溶融晶析は、化学品の分離を目的とした蒸留に代わる経済的で効率の良い方法です。蒸留が難しい場合に使用されます。

溶融晶析の用途

Installation DB Chevron

溶融晶析を使用して以下を分離できます。

·     沸点の近い異性体

·     共沸系

·     温度感受性の高い物質

·     重合の可能性のある成分

·     爆発性物質

原料はスクレーパを装着したかきとり式の晶析装置で冷却されます。この晶析装置は、用途に応じて、交換型または槽型のいずれかにできます。結晶缶(クリスタライザ)では製品を凝固点以下まで冷却することによって、純粋な結晶を生成します。不純物は母液中で濃縮されます。生成された結晶は、懸濁状態にて結晶缶の母液から分離され、純粋な製品と不純物濃度が高いリジェクト液とに分けられます。リジェクト液は、濃縮された不純物だけでなく一部回収されうる製品も含まれ、その挙動は混合液の特性によります。

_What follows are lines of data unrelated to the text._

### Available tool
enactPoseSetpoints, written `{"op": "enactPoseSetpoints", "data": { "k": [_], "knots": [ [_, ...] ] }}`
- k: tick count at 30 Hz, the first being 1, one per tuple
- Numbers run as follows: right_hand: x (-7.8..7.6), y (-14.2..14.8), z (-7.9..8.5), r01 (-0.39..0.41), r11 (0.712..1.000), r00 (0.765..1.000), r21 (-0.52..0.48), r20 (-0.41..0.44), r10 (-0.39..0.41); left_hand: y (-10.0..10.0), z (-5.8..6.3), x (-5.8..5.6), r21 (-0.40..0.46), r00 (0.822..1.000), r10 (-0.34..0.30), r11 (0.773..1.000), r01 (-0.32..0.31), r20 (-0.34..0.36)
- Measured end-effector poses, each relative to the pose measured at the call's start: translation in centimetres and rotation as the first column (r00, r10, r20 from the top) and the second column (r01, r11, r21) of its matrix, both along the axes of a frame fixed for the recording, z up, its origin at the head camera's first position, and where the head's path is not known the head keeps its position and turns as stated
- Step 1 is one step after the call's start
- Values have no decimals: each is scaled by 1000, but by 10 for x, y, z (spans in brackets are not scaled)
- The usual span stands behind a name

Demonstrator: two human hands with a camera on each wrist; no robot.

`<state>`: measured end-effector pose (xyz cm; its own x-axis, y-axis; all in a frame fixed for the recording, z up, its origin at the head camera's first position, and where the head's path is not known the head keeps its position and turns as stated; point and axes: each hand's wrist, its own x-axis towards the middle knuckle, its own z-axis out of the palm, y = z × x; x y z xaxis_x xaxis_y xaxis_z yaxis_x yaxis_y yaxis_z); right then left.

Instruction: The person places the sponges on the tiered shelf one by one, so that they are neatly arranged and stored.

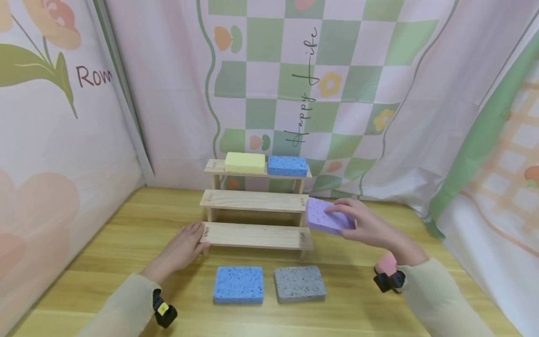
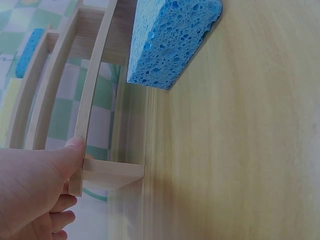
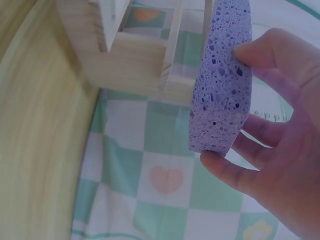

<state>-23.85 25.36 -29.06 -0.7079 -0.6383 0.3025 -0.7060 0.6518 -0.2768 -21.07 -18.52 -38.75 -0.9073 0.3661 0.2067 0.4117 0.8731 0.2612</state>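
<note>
My right hand (image 1: 366, 222) grips a purple sponge (image 1: 326, 216) by its right end, off the table beside the right end of the middle step. In the right wrist view the thumb presses one face of the sponge (image 3: 222, 75) and the other fingers lie against its far side and end. A three-step wooden stand (image 1: 254, 200) stands on the table. With my left hand (image 1: 184, 243) I hold the left end of its lowest step, thumb at the front edge. A yellow sponge (image 1: 244, 162) and a blue sponge (image 1: 287, 165) sit side by side on the top step.
In front of the stand a second blue sponge (image 1: 238, 284) and a grey sponge (image 1: 299, 283) lie on the wooden table (image 1: 189, 313). Something pink (image 1: 386, 263) shows partly behind my right wrist. A checkered curtain (image 1: 290, 84) hangs behind the stand, with more cloth at both sides.
</note>
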Motion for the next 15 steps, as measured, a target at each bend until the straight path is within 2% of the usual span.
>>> {"op": "enactPoseSetpoints", "data": {
  "k": [8, 15],
  "knots": [
    [-4, -18, 6, 2, 1000, 1000, 15, 29, -3, 0, 0, -1, 1, 1000, 4, 1000, -4, 4],
    [-9, -35, 9, -47, 999, 999, 20, 10, 47, 0, -1, -2, -10, 1000, 7, 1000, -7, 13]
  ]
}}
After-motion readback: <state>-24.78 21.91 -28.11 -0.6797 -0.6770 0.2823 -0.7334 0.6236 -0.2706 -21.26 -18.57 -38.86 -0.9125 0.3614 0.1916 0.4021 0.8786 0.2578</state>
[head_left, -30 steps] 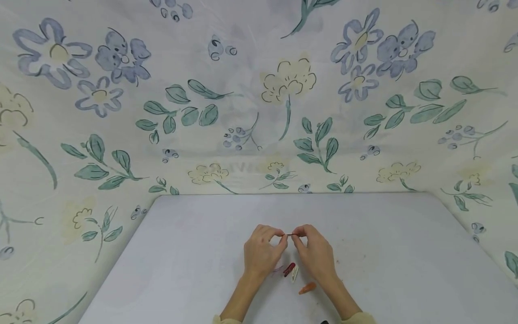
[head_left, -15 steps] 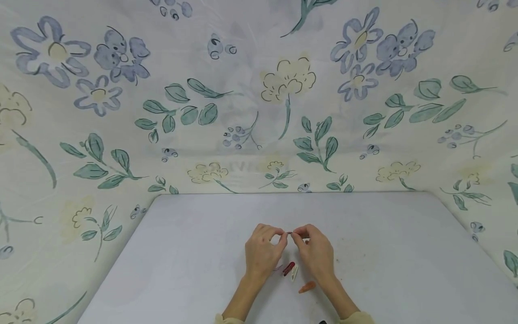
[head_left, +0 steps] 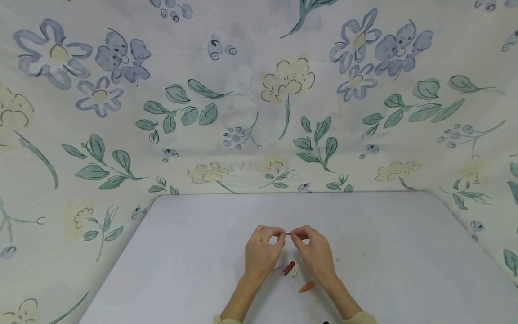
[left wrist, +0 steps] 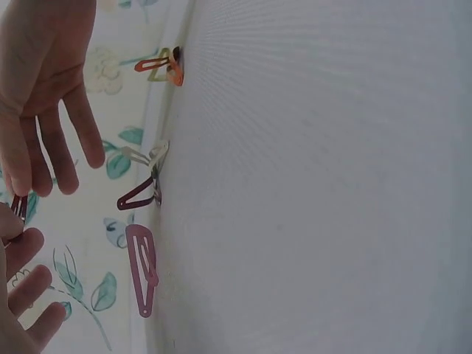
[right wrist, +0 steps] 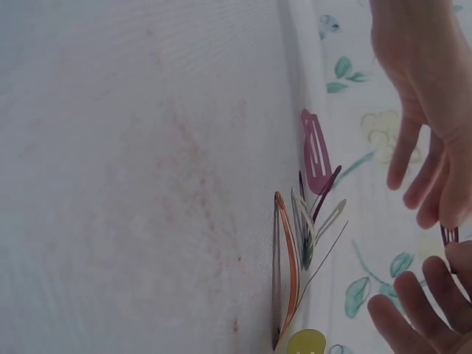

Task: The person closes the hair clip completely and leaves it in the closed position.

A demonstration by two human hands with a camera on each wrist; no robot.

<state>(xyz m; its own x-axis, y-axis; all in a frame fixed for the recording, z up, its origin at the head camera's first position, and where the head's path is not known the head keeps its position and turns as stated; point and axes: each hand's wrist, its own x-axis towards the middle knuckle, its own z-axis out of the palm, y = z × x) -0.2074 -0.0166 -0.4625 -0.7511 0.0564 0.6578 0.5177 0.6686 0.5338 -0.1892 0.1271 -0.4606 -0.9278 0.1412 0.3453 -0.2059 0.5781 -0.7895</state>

母液中で懸濁している個々の結晶は、自由に流動し成長します。1m³あたり数十億の結晶が含まれ、単位体積当たりの表面積は 5,000 ~ 10,000 m²/m³ に達する可能性があります。この巨大な成長表面は、理想的な結晶成長状態を作り出し、共融混合物から、期待される純粋な結晶の生成に寄与します。結晶缶中の懸濁液は、洗浄カラムへポンプ搬送されます。洗浄カラムでは、懸濁液中の結晶を分離し、結晶中に残っている母液を洗い流します。懸濁型結晶缶では、純粋な結晶を生成することができます。また洗浄カラムは、残りの母液を効率的に分離除去し、結果として超高純度の製品を取り出すことができます。